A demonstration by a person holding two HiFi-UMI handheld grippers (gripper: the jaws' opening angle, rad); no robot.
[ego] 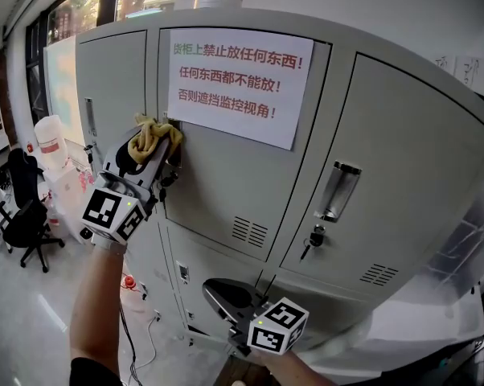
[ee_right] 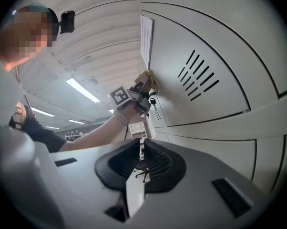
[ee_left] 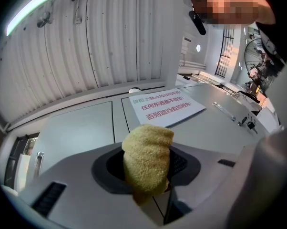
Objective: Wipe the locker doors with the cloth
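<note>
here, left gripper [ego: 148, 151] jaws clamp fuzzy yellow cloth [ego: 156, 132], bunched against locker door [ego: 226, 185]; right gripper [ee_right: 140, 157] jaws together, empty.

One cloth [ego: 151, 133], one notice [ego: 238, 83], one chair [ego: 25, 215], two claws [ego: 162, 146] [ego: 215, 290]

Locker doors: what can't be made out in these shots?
- Head view: whether the cloth touches the upper door; the left hand-held gripper covers the contact spot.
- Head view: lower door, partly behind the right hand-held gripper.
- Head view: wall papers at the right edge, cut off and too small to read.
</note>
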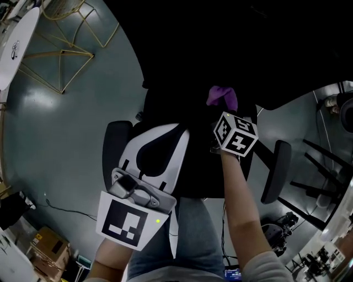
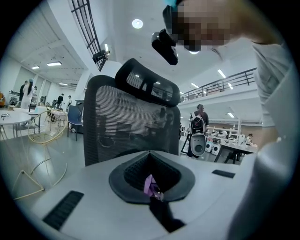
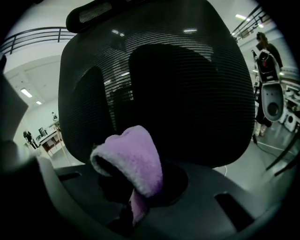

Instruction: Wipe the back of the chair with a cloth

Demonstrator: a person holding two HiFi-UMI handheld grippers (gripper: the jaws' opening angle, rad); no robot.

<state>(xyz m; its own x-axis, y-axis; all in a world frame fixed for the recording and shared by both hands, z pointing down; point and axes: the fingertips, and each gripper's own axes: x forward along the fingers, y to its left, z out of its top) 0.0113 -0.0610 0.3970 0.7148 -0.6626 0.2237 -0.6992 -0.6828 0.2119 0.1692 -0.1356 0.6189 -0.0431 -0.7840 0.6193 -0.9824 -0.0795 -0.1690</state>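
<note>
The black mesh chair back (image 3: 187,89) fills the right gripper view, its headrest (image 3: 89,14) on top. My right gripper (image 3: 129,197) is shut on a folded purple cloth (image 3: 133,159) that stands just in front of the mesh, low on the back. In the head view the cloth (image 1: 222,96) pokes out past the right gripper's marker cube (image 1: 236,134), over the dark chair (image 1: 182,110). My left gripper (image 1: 179,135), white, hangs lower left beside the chair. Its jaws look closed, with a tiny purple scrap (image 2: 150,185) at their meeting. It faces the chair back (image 2: 131,126) from a short distance.
Two armrests (image 1: 116,146) (image 1: 276,171) flank the chair. A gold wire frame (image 1: 60,49) and a white round table (image 1: 16,44) stand at upper left, cardboard boxes (image 1: 47,242) at lower left, black stand legs (image 1: 320,165) at right. People and desks show far behind.
</note>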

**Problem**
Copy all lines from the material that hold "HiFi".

**Solution to the problem**
A demonstration by a person holding two HiFi-UMI handheld grippers (gripper: the jaws' opening angle, rad); no robot.
Demonstrator: a person holding two HiFi-UMI handheld grippers (gripper: the jaws' opening angle, rad); no robot.

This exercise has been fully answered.